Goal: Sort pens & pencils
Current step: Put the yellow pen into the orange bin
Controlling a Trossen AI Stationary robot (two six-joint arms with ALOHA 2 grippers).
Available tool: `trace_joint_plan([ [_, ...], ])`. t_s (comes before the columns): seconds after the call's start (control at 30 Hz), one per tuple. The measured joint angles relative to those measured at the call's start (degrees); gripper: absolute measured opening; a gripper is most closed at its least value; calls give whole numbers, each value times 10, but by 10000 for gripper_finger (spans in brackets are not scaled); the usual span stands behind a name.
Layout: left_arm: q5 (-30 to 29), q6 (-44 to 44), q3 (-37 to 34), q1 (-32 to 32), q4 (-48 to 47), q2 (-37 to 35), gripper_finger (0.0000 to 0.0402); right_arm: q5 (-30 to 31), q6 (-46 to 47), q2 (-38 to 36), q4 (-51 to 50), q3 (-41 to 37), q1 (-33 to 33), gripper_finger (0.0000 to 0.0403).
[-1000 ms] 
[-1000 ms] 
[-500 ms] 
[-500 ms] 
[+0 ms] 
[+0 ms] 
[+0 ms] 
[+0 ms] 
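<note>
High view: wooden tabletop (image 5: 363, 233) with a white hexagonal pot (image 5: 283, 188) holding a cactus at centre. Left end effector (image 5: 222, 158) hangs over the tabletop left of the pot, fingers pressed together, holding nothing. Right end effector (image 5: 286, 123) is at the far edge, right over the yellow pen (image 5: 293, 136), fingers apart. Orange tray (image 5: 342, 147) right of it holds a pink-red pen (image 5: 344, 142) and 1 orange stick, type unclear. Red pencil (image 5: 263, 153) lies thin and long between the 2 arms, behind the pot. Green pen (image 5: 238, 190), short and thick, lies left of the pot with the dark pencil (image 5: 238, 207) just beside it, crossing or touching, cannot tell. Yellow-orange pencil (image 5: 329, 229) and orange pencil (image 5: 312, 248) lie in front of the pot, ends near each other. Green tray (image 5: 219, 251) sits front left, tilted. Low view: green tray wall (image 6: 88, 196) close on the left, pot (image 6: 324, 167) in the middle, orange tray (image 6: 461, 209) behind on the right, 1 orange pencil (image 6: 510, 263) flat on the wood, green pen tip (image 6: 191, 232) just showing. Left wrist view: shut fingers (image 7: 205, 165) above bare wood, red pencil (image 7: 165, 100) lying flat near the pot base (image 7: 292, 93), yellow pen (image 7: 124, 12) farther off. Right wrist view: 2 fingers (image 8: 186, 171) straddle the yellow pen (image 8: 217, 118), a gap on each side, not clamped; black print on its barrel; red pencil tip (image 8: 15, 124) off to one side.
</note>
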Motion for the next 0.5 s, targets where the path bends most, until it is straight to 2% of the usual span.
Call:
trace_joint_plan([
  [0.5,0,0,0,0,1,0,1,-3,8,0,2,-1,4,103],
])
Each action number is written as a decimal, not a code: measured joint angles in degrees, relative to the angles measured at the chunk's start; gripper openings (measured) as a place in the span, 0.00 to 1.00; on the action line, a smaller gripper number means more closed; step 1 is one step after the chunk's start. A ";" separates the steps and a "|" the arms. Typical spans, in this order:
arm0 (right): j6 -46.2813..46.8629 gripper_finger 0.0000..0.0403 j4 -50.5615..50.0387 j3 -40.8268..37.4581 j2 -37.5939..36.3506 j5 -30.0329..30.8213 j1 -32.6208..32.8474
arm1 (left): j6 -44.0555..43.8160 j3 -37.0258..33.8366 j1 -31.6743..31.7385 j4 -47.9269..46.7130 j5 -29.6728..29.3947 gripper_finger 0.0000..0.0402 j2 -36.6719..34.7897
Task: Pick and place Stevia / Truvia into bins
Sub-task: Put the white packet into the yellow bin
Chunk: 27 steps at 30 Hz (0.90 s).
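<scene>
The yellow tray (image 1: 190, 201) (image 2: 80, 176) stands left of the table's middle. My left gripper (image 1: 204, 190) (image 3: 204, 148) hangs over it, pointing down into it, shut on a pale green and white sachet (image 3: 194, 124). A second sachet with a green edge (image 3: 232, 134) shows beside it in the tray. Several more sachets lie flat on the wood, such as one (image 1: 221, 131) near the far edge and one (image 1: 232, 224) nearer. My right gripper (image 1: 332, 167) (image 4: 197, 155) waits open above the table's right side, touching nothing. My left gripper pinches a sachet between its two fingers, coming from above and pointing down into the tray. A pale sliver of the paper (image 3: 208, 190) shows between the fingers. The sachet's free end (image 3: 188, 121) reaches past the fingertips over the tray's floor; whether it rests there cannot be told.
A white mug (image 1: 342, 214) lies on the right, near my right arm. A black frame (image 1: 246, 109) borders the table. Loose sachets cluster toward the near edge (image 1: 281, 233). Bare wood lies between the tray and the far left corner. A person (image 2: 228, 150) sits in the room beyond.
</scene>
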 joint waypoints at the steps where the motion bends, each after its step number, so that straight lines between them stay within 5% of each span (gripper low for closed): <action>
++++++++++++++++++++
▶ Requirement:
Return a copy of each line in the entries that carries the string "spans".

▶ Result for this task:
Available tool: `trace_joint_plan([ [_, ...], ])`. t_s (comes before the columns): seconds after the call's start (control at 30 Hz), one per tuple. The measured joint angles relative to those measured at the call's start (degrees); gripper: absolute measured opening; a gripper is most closed at its least value; calls give whole numbers, each value times 10, but by 10000 for gripper_finger (spans in brackets are not scaled); the usual span stands behind a name.
Each action number is written as a decimal, not a code: measured joint angles in degrees, relative to the angles measured at the chunk's start; gripper openings (measured) as a place in the span, 0.00 to 1.00; on the action line, a smaller gripper number means more closed; step 1 is one step after the chunk's start. A ";" separates the steps and a "|" the arms. Typical spans, in this order:

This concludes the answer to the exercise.